Monitoring Snowplow bad rows using Lambda and Cloudwatch [tutorial]

Note: This tutorial can be found on our blog with the original formatting here.

In this tutorial we’ll use Amazon Lambda and Amazon Cloudwatch to set up monitoring for the number of bad rows that are inserted into Elasticsearch over a period of time. This allows us to set an alert for the threshold of bad rows, and generates an email or notification when this threshold has been exceeded. Snowplow users on the realtime pipeline will find this most useful, however users running loads in batch can also adapt this monitoring.

We’ll use the following services throughout this tutorial so check first that they are available in your AWS region of choice:

  • Cloudwatch rules
  • Lambda

Below is an overview of what we’ll be setting up.

A Cloudwatch rule will trigger a Lambda function every 5 minutes. This Lambda function will query our Elasticsearch cluster, and return the number of rows in the bad index for the last 5 minutes. Finally, we’ll send this result to our own custom metric to allow for monitoring and alerting using Cloudwatch alarms.

Lambda execution role

First, let’s set up an execution role for our AWS Lambda function. This execution role will allow access to the appropriate resources, namely being able to submit a metric to Cloudwatch.

  • Navigate to IAM in the AWS console.
  • Select ‘Policy’ and ‘Create Policy’ in this interface.
  • Select ‘Create Your Own Policy’
  • Name the policy document and provide a description.
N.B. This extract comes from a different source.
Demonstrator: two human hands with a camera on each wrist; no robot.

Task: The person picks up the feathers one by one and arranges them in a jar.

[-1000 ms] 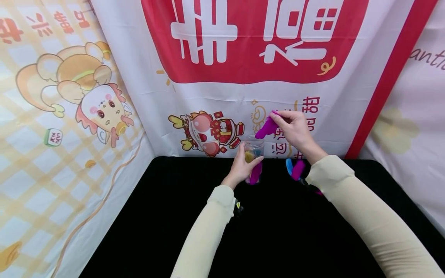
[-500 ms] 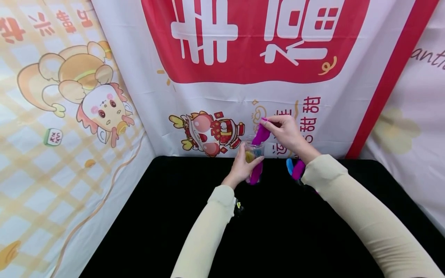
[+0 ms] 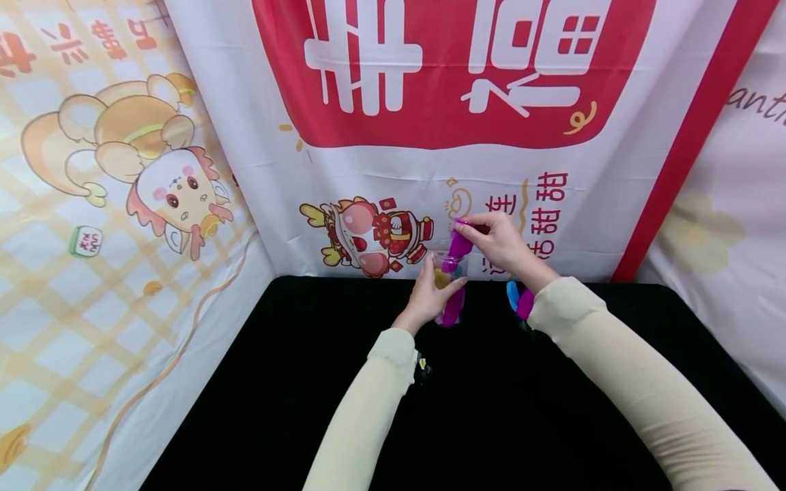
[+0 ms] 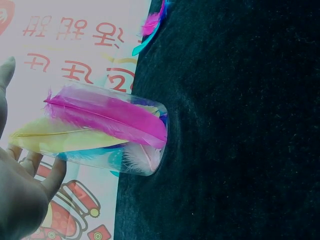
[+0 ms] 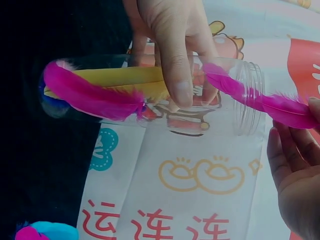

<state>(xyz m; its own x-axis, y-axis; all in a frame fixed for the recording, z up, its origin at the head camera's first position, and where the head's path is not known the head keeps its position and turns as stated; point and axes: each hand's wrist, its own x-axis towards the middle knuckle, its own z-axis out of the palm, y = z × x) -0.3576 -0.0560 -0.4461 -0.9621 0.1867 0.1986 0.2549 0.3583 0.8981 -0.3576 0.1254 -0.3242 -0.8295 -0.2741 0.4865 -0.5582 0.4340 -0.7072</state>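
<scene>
A clear jar (image 5: 115, 65) with a threaded mouth stands near the back edge of the black table. My left hand (image 3: 428, 292) grips it round the side, fingers and thumb about its wall. Inside lie a magenta feather (image 4: 110, 119), a yellow feather (image 4: 65, 137), a blue feather (image 4: 95, 153) and a pale pink feather (image 4: 145, 157). Over the mouth, my right hand (image 3: 499, 240) pinches another magenta feather (image 5: 285, 111) by its end. Its far tip reaches through the mouth into the jar.
Right of the jar, blue and magenta feathers (image 3: 514, 299) lie on the black table (image 3: 344, 382), partly hidden by the right sleeve. A printed white and red cloth (image 3: 258, 136) hangs right behind the table, and a checked cloth (image 3: 67, 293) hangs at the left.
My right hand has moved left and down with the pinched magenta feather, whose tip has passed from above the jar to inside its mouth. The left hand and jar stay in place.
</scene>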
Under the ‘Policy document’ we’ll use the following configuration.
{
    "Version": "2012-10-17",
    "Statement": [
        {
            "Effect": "Allow",
            "Action": [
                "logs:CreateLogGroup",
                "logs:CreateLogStream",
                "logs:PutLogEvents"
            ],
            "Resource": "arn:aws:logs:*:*:*"
        },
        {
            "Effect": "Allow",
            "Action": [
                "cloudwatch:PutMetricData"
            ],
            "Resource": "*"
        }
    ]
}

This will allow the Lambda function to log to Cloudwatch for debugging as well as pushing data for the bad rows metric we will define shortly.

Next, we’ll create a role for the Lambda function to use, and attach this policy.

In IAM select ‘Role’ and ‘Create New Role’.
Under ‘AWS Service Roles’ select 'AWS Lambda’
Search and select the policy you created above, review the policy and hit ‘Create Role’.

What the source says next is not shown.